Unfortunately, players cheated during the game. Player A operates a shipping company and expands it by placing a new ship, I ship rubber to cities, then player C tried to operate a rubber company but they notice that they cannot ship rubber because the city has been occupied already by me. So then player A undoes the ship placement and places it to help player C be able to ship that rubber. Both players have played the game before so that wasn’t an excuse. Sigh.
I just had to try this game out. The company, Fragor Games, made a splash with their second game because it had such nice figures. This game continues that tradition by adding more nice figures. The game play didn’t wow me. And the pieces don’t justify its expensive price. But I had to at least try it once.
John brought out UR. It is a tile collection game where you fight over ownership of the tiles. Tiles have two colors on them (one on each side). The color that is face up determines what action you can perform if you have pieces on the tile. The actions are:
- agriculture – put two tokens on every green tile that has your tokens. Keep your tokens on adjacent tiles and remove tokens on all non-adjacent tiles.
- commerce – put tokens on every purple tile. The number of tokens that you can place is one for adjacent orthogonal enemy owned tiles and one for non-existent adjacent orthogonal spots.
- culture – put one token on adjacent orthogonal tiles that are occupied by you.
- politics – redistribute your tokens where ever you want. There is a limit of five tokens per tile.
- war – attack another tile. Losses are the number of enemy tokens and one extra if the tile is a different color than where you attacked from. You then move tokens into the attacked spot.
You have one tile in your hand that determines your two actions. You can skip an action to add one token to an already existing controlled tile. Or you can skip both actions to put one token on an empty token. After performing your actions, you then pick an empty tile that is different than the one you hold and then replace that tile for the one in your hand. At the end of the game, you score triangle points for different colored tiles that you control.

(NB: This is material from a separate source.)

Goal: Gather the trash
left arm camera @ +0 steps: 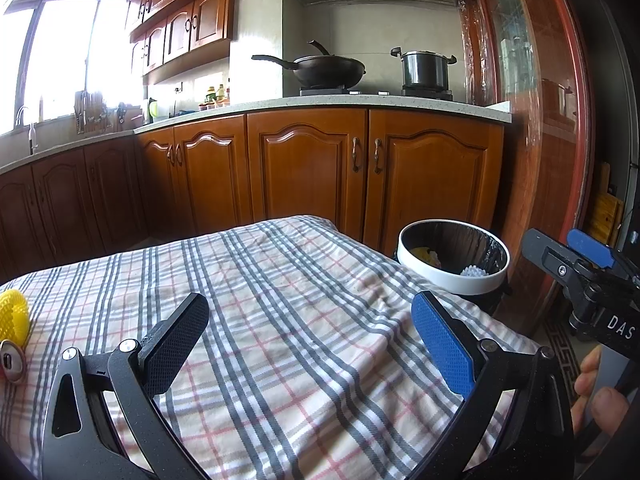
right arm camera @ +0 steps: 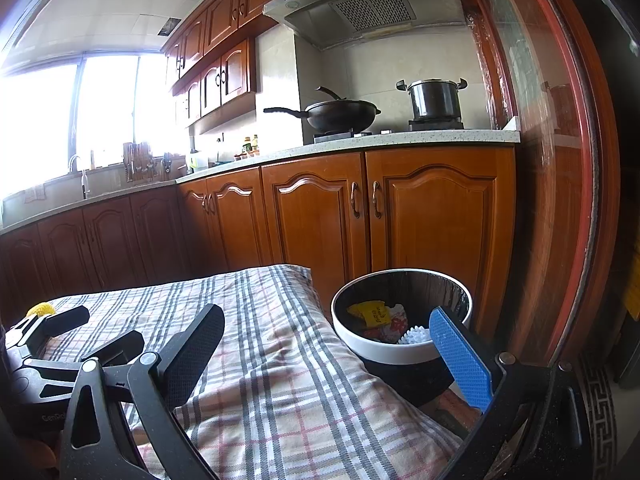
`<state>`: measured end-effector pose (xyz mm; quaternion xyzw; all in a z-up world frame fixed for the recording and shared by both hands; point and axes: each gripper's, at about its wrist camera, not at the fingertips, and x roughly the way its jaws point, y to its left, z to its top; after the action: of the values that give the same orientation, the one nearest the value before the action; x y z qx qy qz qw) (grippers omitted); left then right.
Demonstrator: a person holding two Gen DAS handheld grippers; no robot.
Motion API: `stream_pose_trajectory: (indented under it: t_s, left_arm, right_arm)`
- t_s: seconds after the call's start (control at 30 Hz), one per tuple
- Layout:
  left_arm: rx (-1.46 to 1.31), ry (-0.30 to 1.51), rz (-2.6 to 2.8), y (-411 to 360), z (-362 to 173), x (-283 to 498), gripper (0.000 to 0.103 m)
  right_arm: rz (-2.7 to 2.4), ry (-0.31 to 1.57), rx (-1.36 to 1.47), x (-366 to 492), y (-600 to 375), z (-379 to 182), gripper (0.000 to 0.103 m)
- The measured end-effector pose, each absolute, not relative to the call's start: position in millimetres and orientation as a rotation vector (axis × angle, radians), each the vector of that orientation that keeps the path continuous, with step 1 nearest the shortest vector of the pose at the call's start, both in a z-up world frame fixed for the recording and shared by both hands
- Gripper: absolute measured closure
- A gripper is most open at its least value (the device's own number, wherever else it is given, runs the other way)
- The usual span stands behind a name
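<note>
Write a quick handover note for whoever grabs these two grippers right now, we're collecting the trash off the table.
Left gripper: open, empty, over the checked tablecloth.
Right gripper: open, empty, at the table's right edge next to the bin.
Bin: on the floor by the table's far right corner, black liner inside. It already holds a yellow wrapper, a red and white wrapper and a white spiky ball.
Left to do: a yellow spiky ball and a can lie at the table's left edge, beside the left gripper. Pick them up and drop them in the bin.
</note>
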<state>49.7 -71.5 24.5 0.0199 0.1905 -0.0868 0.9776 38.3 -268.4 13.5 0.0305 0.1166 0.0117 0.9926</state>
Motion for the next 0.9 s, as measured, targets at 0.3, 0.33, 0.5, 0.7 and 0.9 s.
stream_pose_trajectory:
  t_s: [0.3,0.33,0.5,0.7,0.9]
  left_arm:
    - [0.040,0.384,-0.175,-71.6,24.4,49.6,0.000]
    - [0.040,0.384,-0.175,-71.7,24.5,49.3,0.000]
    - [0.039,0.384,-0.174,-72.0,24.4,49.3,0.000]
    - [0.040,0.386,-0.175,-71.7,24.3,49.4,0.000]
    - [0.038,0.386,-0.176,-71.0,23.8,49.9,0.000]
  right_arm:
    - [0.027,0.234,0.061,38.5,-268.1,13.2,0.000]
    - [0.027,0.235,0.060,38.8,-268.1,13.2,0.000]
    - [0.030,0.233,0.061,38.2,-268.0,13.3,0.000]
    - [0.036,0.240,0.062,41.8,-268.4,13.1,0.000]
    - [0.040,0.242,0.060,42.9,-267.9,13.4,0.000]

I started out with Italy again. But this time France did not hose me over by going into to Mediterranean Sea. Consequently, I was able to build Italy up quite well. I also had shares in England (from the start) and Germany. But the people who took those countries over didn’t increase their multipliers. The person who was controlling Russia realized that they could force another Taxation to end the game. Sigh. I tried warning them. But I still scored second place.